Financial education is underrated and rare, and even when it’s there the wrong things are too often taught. Too much emphasis is put on spreadsheets and adding/subtracting numbers to get figures that are supposed to signify something but just flat out don’t.

When it comes to money, knowledge is power. You have to have knowledge about the nature of money to be able to manage it. And the biggest misconception about money is that you have to be a math whiz or scientific genius to be good at managing it. A misunderstanding of the true nature of money is the cause of our financial problems. NOT a lack of algebra skills.  Money sitting in our wallets is always leaving, and it’s from two things. Inflation and spending. Investment is the pursuit of combatting these forces and preserving your money’s value. So it’s no wonder why investing is so essential. But these concepts are not always very understandable, so I’ve devised a suitable (albeit unrealistic) metaphor to illustrate money.

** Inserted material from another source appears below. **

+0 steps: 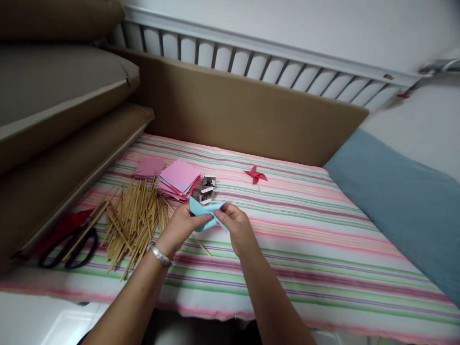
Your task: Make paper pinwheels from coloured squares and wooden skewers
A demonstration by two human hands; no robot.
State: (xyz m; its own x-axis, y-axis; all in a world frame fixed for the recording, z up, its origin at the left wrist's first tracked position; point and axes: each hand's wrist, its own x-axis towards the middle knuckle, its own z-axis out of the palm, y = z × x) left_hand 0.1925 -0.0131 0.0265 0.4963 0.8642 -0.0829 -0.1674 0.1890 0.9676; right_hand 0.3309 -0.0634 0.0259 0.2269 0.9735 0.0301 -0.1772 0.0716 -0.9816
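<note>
Left hand [182, 221] and right hand [235, 224] are pinching blue paper [206, 209] above striped cloth [323, 249] — both pressing near its middle, seemingly keeping folds from springing open. Lying within easy reach: two pink-topped paper piles [180, 174], two small boxes [206, 195], one scissors [76, 233], one red pinwheel [256, 175] — wooden sticks [134, 220] clustering too thickly for counting.

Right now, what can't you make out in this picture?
Head view: the middle of the blue paper, partly covered by your fingers.
Head view: the contents of the small boxes, too small to identify.
Head view: the lower sheets of the paper stack, mostly hidden by those above.
Head view: the light-blue surface, cut off by the right edge.
</note>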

Warning: basic principles of multiplication and division ensue. The non-math-minded are warned!

Picture this: You’re on a desert island with a bucket of 50 grains of sand (it’s a small bucket.) Each grain of sand is worth $500 divided by the total number of grains of sand on the island. So let’s just say there are 500 grains of sand on the island (It’s a small island.) So each one of your 50 grains is worth $1 bringing your bucket’s total value to $50. However! The beautiful waves hitting the beach are constantly bringing in new grains of sand to the island reducing the value of each grain of sand slowly over time. So let’s say after 10 years the island now has 1000 grains of sand instead of 500. Now each grain of sand is worth 50¢ ($500 divided by 1000 grains of sand.) This means your bucket holding 50 grains of sand is now worth only $25. But on this island where sand is currency, you had to spend 20 grains over the past 10 years to sustain yourself (you don’t eat much), leaving you with 30 grains of sand. Or $15.

“A misunderstanding of the true nature of money is the cause of our financial problems. NOT a lack of algebra skills.”

Let’s take a second scenario into consideration. With your bucket of 50 grains of sand, you decide to take half of your sand out and keep it to use for living expenses, then with the remaining 25 grains in your bucket, you leave your bucket on the beach to collect sand from the waves bringing it in. This time, after 10 years, you have spent 20 grains of sand again on living expenses, and since the waves have doubled the sand on all the island, your bucket now has 50 grains of sand because you left it exposed to the elements. Now with 5 left over from the sand you kept with you,  you have a total of 55 grains of sand, instead of 30 after 10 years.

In the real world, the waves bringing in more sand are inflation. And leaving your bucket on the beach to collect sand is investment. In the society we live in, money loses more and more value over time so investment must be used to combat its fleeting value. Now granted we still didn’t end up with as much true value as we started with ($50), we still were able to preserve some of our money.

And in most cases, if you’ve preserved wealth through investment, you are winning.